— What is required —
Every picture stays out; everything else in the listing below is to be returned exactly.

[Collected material Boundary: Start]

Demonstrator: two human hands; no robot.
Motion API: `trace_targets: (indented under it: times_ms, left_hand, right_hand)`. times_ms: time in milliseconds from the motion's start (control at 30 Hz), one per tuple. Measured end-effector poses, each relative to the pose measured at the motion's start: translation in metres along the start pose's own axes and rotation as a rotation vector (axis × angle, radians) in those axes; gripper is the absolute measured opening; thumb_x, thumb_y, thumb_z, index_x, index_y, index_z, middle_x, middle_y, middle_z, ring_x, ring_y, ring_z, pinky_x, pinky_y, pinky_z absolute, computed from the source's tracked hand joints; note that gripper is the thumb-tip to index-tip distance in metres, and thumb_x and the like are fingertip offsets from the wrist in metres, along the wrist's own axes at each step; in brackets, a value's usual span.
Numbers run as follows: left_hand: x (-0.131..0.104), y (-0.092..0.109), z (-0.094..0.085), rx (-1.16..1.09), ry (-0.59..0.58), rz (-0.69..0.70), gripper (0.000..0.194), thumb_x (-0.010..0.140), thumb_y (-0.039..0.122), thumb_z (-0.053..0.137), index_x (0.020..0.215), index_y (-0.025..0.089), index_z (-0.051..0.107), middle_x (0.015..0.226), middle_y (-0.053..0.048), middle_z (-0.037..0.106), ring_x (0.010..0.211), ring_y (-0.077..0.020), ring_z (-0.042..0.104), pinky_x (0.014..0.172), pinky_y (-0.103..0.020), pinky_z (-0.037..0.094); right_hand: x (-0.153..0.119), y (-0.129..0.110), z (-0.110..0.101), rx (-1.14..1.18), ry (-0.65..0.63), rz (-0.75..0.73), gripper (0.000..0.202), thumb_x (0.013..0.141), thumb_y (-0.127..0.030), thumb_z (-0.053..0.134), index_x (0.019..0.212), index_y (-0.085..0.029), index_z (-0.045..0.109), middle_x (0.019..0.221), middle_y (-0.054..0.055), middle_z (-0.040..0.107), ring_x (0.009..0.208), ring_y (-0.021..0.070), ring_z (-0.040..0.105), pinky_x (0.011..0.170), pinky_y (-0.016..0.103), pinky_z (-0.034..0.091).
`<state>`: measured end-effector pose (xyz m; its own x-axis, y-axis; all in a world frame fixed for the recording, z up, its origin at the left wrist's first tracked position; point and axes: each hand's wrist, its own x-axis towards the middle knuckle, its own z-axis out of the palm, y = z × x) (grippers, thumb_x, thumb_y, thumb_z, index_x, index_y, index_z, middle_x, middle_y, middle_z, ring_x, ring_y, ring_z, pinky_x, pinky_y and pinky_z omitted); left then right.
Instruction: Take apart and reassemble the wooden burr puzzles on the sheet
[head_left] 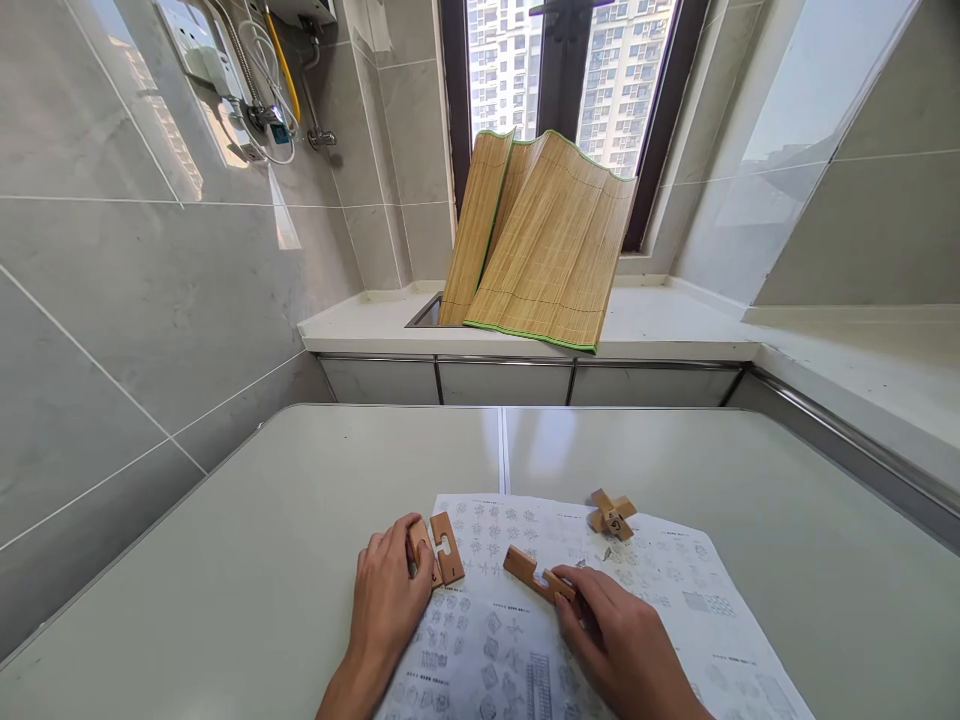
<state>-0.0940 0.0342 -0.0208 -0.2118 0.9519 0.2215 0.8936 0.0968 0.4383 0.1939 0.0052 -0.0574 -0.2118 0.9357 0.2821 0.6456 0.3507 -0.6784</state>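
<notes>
My left hand (390, 585) rests at the left edge of the printed sheet (517, 625), its fingers closed on a notched wooden piece (421, 540). Right beside that piece lies another notched wooden piece (448, 550) marked with a 1. My right hand (611, 625) pinches the right end of a long notched wooden piece (523, 567) between thumb and fingers, low over the sheet. Farther back on the sheet, a cross-shaped cluster of interlocked wooden pieces (613, 515) sits by itself, a number showing on one piece.
The sheet lies on a glossy white table (300, 520) with a centre seam. Behind it, a bamboo mat (551, 250) leans on a white counter (675, 320) under a window. Tiled walls rise on both sides, with cables and an outlet (187, 40) at upper left.
</notes>
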Motion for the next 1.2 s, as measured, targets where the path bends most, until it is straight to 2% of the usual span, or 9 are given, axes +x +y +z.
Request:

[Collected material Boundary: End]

— Answer to the exercise —
Demonstrator: two human hands; no robot.
Motion API: `trace_targets: (indented under it: times_ms, left_hand, right_hand)`. times_ms: time in milliseconds from the motion's start (control at 30 Hz), one per tuple. Measured end-effector poses, each relative to the pose measured at the motion's start: translation in metres along the start pose's own axes and rotation as a rotation vector (axis × angle, radians) in those axes; gripper is the absolute measured opening; thumb_x, thumb_y, thumb_z, index_x, index_y, index_z, middle_x, middle_y, middle_z, ring_x, ring_y, ring_z, pinky_x, pinky_y, pinky_z absolute, computed from the source's tracked hand joints; note that gripper is the thumb-tip to index-tip distance in metres, and thumb_x and the like are fingertip offsets from the wrist in metres, along the wrist's own axes at each step; in brackets, a value's usual span.
Numbers run as follows: left_hand: x (-0.131..0.104), y (-0.092..0.109), z (-0.094..0.085), rx (-1.16..1.09), ry (-0.59..0.58), rz (-0.69..0.70), gripper (0.000..0.194), thumb_x (-0.010..0.140), thumb_y (-0.039..0.122), thumb_z (-0.053..0.137), index_x (0.020..0.215), index_y (-0.025..0.089), index_z (-0.051..0.107), middle_x (0.015..0.226), middle_y (-0.053..0.048), middle_z (-0.037..0.106), ring_x (0.010..0.211), ring_y (-0.077..0.020), ring_z (-0.042..0.104), pinky_x (0.014..0.172), pinky_y (-0.103..0.020), pinky_z (-0.037..0.094); right_hand: x (-0.153..0.119), y (-0.129..0.110), z (-0.110..0.101), rx (-1.14..1.18), ry (-0.65..0.63), rz (-0.75..0.73), gripper (0.000..0.202), thumb_x (0.013..0.141), thumb_y (-0.127..0.030), thumb_z (-0.053..0.134), index_x (0.019..0.212), index_y (-0.085..0.029), index_z (-0.045..0.109), middle_x (0.019..0.221), middle_y (-0.054..0.055), middle_z (-0.040..0.107), ring_x (0.009..0.208), ring_y (-0.021..0.070), ring_z (-0.040..0.105), pinky_x (0.011..0.170), pinky_y (-0.016..0.103), pinky_z (-0.034..0.091).
`<state>`: measured end-effector pose (xyz m; its own x-axis, y-axis; all in a world frame fixed for the recording, z up, its origin at the left wrist's first tracked position; point and axes: each hand's wrist, its own x-axis towards the middle knuckle, its own z-axis out of the palm, y = z × x) (grippers, thumb_x, thumb_y, thumb_z, index_x, index_y, index_z, middle_x, middle_y, middle_z, ring_x, ring_y, ring_z, pinky_x, pinky_y and pinky_z omitted); left then right.
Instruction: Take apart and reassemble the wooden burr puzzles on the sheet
[head_left] 
<state>-0.0940 0.0342 -0.0208 -0.2118 0.9519 0.2215 0.8936 0.0968 0.4383 0.1939 0.0052 -0.0574 -0.2118 0.9357 0.2821 0.6456 0.3507 -0.6784</state>
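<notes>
My left hand (390, 585) rests at the left edge of the printed sheet (517, 625), its fingers closed on a notched wooden piece (421, 540). Right beside that piece lies another notched wooden piece (448, 550) marked with a 1. My right hand (611, 625) pinches the right end of a long notched wooden piece (523, 567) between thumb and fingers, low over the sheet. Farther back on the sheet, a cross-shaped cluster of interlocked wooden pieces (613, 515) sits by itself, a number showing on one piece.
The sheet lies on a glossy white table (300, 520) with a centre seam. Behind it, a bamboo mat (551, 250) leans on a white counter (675, 320) under a window. Tiled walls rise on both sides, with cables and an outlet (187, 40) at upper left.
</notes>
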Motion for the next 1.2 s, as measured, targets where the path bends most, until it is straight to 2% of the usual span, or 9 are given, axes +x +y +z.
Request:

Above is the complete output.